Exercise goal | For the data that follows, state how many lines hold the string "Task", giving the number by itself.

Data items:
···

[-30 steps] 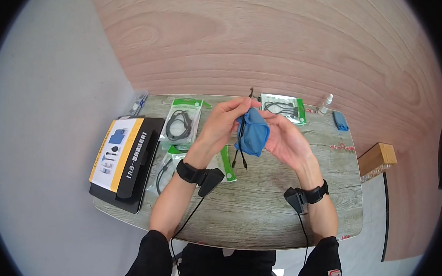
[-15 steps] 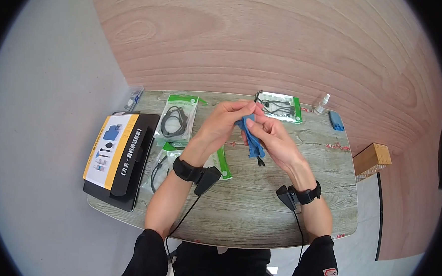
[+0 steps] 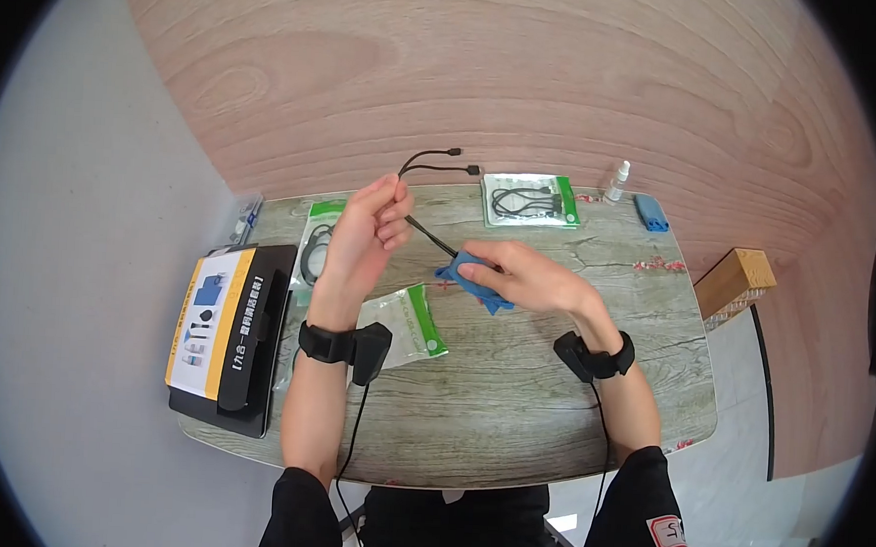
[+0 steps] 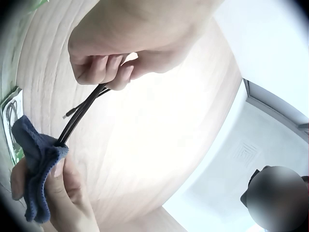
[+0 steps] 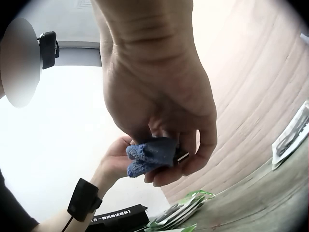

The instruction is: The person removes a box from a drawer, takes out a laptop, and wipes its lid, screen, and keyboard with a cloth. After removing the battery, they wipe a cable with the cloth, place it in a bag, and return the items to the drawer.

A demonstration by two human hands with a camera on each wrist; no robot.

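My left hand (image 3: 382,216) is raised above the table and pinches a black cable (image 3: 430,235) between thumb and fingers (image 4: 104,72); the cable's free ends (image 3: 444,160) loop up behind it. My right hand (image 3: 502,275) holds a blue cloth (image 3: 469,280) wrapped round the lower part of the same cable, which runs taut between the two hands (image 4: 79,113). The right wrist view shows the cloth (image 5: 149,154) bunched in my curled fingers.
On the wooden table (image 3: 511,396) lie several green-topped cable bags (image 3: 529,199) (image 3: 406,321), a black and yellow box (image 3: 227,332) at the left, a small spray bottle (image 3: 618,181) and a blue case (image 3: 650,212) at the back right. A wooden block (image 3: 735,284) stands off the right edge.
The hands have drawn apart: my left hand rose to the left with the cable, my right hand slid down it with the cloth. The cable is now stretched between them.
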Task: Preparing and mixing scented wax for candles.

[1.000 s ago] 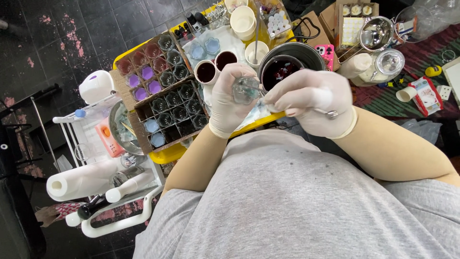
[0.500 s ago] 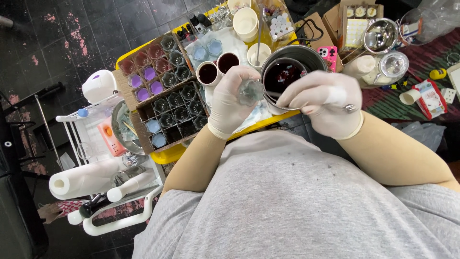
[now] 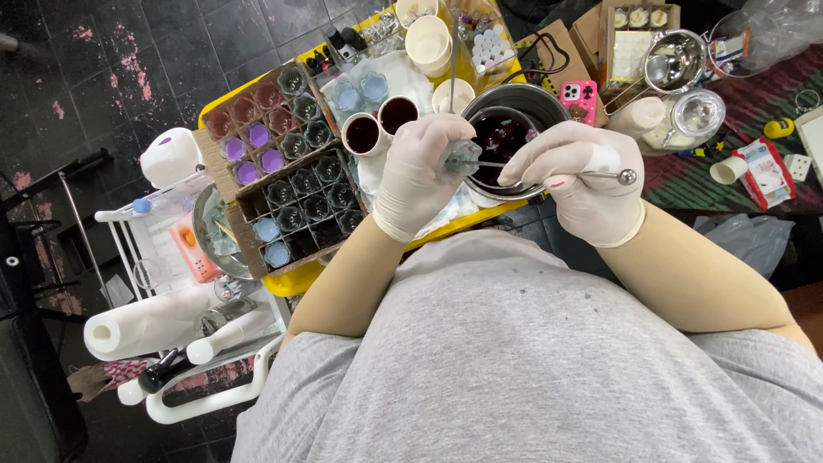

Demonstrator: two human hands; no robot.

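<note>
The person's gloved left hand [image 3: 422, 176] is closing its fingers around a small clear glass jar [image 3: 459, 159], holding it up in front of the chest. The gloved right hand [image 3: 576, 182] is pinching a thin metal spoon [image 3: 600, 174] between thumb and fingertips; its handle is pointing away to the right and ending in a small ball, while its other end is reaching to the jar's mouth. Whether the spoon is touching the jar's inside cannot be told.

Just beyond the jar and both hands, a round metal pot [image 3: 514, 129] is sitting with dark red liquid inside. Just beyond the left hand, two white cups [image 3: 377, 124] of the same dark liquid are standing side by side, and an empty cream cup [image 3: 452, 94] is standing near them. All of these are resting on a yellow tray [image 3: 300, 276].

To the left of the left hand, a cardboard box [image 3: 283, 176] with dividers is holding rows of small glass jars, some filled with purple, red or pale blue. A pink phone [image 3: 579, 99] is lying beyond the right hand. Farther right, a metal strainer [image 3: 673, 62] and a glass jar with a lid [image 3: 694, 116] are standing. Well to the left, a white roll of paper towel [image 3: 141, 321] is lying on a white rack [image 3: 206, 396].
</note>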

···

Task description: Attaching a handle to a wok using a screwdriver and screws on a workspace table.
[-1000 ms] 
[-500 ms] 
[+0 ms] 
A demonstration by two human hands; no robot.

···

Your response | 2